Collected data
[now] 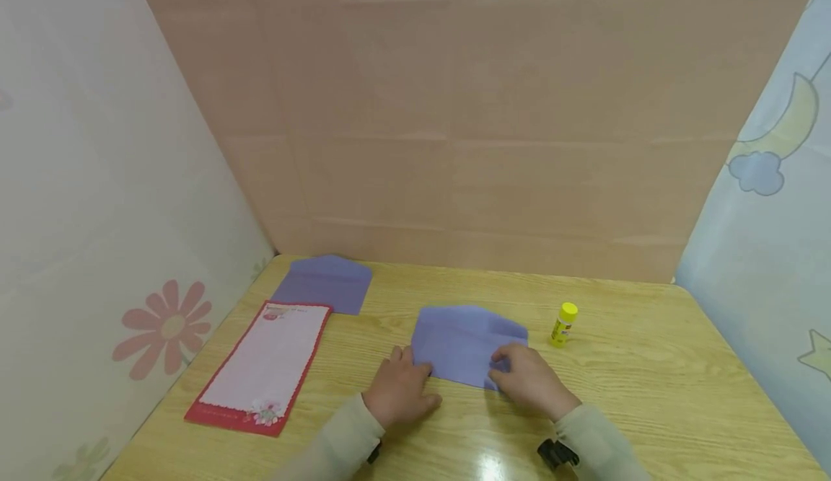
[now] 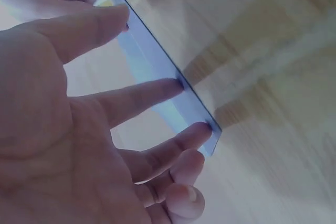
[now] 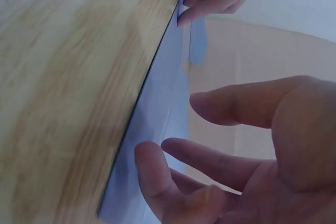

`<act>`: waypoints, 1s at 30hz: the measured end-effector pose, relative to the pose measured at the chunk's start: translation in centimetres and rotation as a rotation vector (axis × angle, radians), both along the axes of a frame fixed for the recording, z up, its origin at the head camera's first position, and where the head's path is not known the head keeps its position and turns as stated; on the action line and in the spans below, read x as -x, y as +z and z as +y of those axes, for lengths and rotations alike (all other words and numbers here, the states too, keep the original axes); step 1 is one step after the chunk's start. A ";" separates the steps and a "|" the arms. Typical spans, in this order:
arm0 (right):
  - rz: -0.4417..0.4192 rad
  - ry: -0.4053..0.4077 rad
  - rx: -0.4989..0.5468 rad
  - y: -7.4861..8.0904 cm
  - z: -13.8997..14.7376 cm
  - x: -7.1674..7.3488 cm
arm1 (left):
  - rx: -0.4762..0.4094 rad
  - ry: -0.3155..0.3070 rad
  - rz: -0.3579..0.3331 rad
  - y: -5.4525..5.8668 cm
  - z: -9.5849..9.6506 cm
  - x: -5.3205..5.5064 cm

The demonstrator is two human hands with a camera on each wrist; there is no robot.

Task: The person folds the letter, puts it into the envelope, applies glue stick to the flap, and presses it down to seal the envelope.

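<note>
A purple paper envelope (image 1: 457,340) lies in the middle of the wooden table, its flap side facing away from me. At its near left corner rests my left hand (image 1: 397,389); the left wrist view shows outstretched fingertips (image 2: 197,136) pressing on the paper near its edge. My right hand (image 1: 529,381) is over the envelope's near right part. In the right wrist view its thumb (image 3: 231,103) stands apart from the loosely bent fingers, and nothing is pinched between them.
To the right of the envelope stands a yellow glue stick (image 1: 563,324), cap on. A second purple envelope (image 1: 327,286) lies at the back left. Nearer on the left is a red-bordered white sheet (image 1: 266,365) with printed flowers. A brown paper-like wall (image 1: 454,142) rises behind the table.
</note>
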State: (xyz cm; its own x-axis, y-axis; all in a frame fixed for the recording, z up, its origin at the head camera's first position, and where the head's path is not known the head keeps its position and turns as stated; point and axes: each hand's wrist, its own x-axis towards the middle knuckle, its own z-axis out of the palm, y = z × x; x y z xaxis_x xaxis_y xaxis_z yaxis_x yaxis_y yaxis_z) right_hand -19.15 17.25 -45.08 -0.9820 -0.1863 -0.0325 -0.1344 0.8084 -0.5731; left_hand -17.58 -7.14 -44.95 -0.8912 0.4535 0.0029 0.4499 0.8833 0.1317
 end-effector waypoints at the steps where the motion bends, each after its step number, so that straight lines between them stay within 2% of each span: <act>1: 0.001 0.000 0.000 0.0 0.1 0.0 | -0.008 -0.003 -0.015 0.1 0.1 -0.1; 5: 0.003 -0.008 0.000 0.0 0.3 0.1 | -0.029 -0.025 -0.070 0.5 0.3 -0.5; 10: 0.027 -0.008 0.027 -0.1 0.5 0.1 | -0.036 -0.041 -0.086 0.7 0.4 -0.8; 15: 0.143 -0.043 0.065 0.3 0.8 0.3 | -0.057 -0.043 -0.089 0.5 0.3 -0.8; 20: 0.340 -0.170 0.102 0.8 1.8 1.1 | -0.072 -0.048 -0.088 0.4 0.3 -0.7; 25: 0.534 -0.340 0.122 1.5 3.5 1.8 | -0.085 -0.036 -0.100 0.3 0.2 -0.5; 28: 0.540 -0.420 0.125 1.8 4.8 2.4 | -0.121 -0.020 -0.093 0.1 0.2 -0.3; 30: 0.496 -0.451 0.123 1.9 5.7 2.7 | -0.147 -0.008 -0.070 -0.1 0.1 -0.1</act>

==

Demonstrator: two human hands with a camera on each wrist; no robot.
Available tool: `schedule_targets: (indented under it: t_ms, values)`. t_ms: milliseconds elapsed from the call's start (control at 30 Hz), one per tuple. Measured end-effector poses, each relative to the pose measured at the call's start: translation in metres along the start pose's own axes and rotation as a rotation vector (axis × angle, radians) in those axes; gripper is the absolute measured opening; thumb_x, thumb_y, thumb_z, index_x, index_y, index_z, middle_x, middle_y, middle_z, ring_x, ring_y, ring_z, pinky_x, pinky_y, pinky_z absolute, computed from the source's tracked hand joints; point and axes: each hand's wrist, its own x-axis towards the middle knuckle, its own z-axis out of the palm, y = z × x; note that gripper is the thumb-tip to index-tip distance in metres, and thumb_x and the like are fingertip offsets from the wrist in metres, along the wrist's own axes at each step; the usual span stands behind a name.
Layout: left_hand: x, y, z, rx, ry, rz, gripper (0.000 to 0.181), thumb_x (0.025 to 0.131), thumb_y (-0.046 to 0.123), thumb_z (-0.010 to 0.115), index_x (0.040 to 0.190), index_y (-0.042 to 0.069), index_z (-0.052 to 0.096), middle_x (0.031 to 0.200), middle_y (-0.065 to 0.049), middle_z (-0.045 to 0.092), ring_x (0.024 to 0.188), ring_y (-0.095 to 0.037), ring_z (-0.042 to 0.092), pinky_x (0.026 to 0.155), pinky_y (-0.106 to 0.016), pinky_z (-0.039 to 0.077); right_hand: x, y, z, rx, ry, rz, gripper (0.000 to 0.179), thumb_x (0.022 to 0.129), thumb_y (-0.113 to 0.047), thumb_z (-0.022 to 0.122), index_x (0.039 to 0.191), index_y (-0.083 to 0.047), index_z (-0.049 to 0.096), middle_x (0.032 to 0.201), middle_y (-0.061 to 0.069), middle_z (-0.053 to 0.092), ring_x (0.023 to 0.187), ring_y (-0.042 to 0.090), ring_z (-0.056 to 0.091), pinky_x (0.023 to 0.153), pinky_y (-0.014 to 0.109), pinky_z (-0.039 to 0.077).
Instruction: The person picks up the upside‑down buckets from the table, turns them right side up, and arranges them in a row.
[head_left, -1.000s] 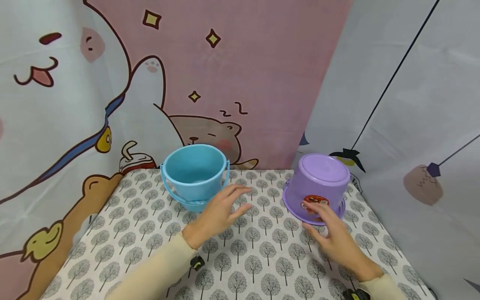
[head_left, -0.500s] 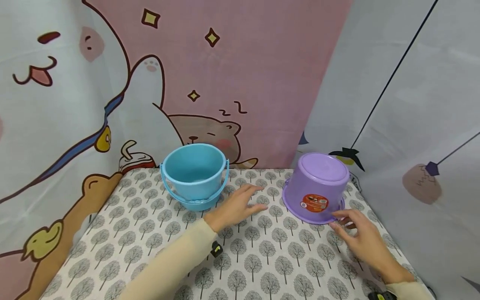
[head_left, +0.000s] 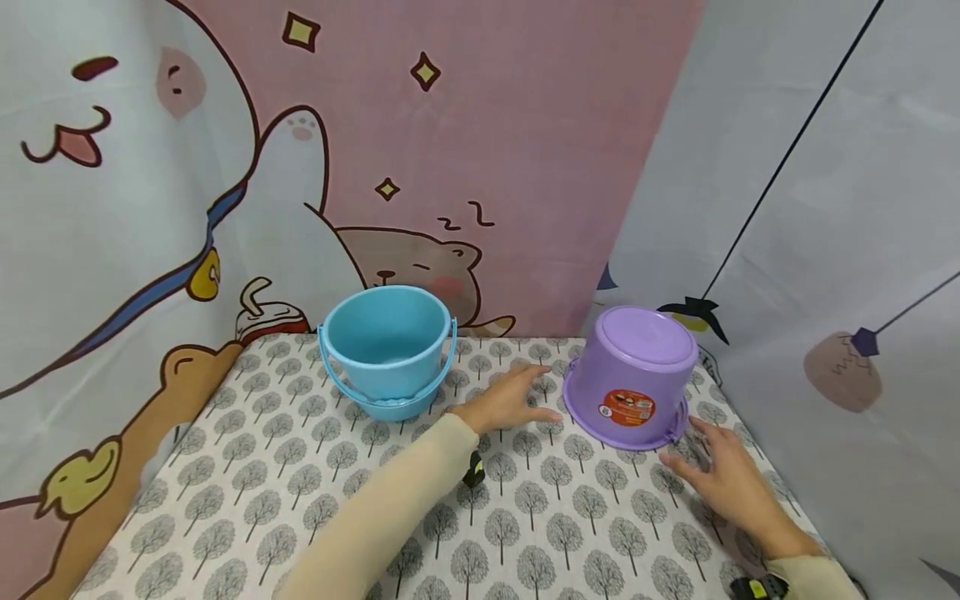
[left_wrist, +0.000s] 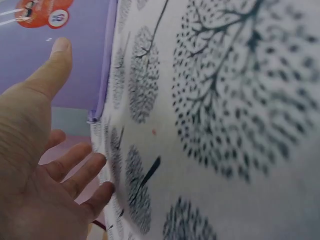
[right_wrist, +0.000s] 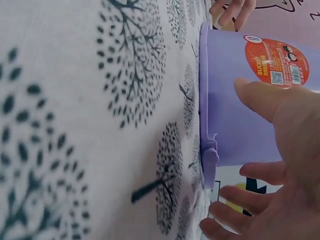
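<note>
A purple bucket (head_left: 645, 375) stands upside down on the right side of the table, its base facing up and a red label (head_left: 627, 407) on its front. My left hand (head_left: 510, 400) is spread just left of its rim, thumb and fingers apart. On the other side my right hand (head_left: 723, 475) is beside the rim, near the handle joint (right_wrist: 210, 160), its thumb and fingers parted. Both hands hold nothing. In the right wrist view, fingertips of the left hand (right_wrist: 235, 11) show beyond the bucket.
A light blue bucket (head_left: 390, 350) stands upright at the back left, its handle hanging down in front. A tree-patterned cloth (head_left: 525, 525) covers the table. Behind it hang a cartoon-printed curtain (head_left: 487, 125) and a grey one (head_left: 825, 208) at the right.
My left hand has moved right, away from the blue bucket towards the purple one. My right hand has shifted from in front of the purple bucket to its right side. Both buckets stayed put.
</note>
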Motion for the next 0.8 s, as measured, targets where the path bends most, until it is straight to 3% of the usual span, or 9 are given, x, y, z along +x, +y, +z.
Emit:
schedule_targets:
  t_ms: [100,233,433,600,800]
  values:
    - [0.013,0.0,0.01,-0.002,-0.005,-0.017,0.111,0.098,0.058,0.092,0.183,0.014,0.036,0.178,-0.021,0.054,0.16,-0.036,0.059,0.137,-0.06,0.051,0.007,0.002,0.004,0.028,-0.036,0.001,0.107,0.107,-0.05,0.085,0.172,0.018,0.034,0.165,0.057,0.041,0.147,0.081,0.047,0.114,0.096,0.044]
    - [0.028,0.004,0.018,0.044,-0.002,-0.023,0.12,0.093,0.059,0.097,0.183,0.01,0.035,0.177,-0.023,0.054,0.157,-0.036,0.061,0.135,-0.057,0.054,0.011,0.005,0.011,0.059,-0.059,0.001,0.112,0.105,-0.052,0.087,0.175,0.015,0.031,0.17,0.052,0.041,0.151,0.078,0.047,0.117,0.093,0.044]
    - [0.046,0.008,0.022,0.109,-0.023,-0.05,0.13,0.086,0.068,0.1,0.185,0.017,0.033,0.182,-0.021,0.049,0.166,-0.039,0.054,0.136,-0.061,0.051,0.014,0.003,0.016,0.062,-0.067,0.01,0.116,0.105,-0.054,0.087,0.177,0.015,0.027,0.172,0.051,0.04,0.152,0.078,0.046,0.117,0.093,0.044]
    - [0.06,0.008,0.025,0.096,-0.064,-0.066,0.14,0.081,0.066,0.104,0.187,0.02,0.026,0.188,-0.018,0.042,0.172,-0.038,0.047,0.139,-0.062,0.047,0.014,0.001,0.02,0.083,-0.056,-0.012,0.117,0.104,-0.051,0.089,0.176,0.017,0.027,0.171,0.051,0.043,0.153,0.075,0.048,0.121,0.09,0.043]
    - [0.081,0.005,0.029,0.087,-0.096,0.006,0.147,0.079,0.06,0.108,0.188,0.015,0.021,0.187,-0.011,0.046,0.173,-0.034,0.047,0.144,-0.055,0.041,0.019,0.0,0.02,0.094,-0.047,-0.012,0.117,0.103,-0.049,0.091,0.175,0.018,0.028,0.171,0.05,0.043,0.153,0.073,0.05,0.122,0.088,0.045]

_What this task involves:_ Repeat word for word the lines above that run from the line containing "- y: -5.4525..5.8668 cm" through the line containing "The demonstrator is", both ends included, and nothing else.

_Response box:_
  - y: -5.4525..5.8668 cm
  - z: -9.5849..9.6506 cm
  - x: -5.3205..5.5064 cm

The demonstrator is two human hands with a camera on each wrist; there is no robot.

The exercise is now complete.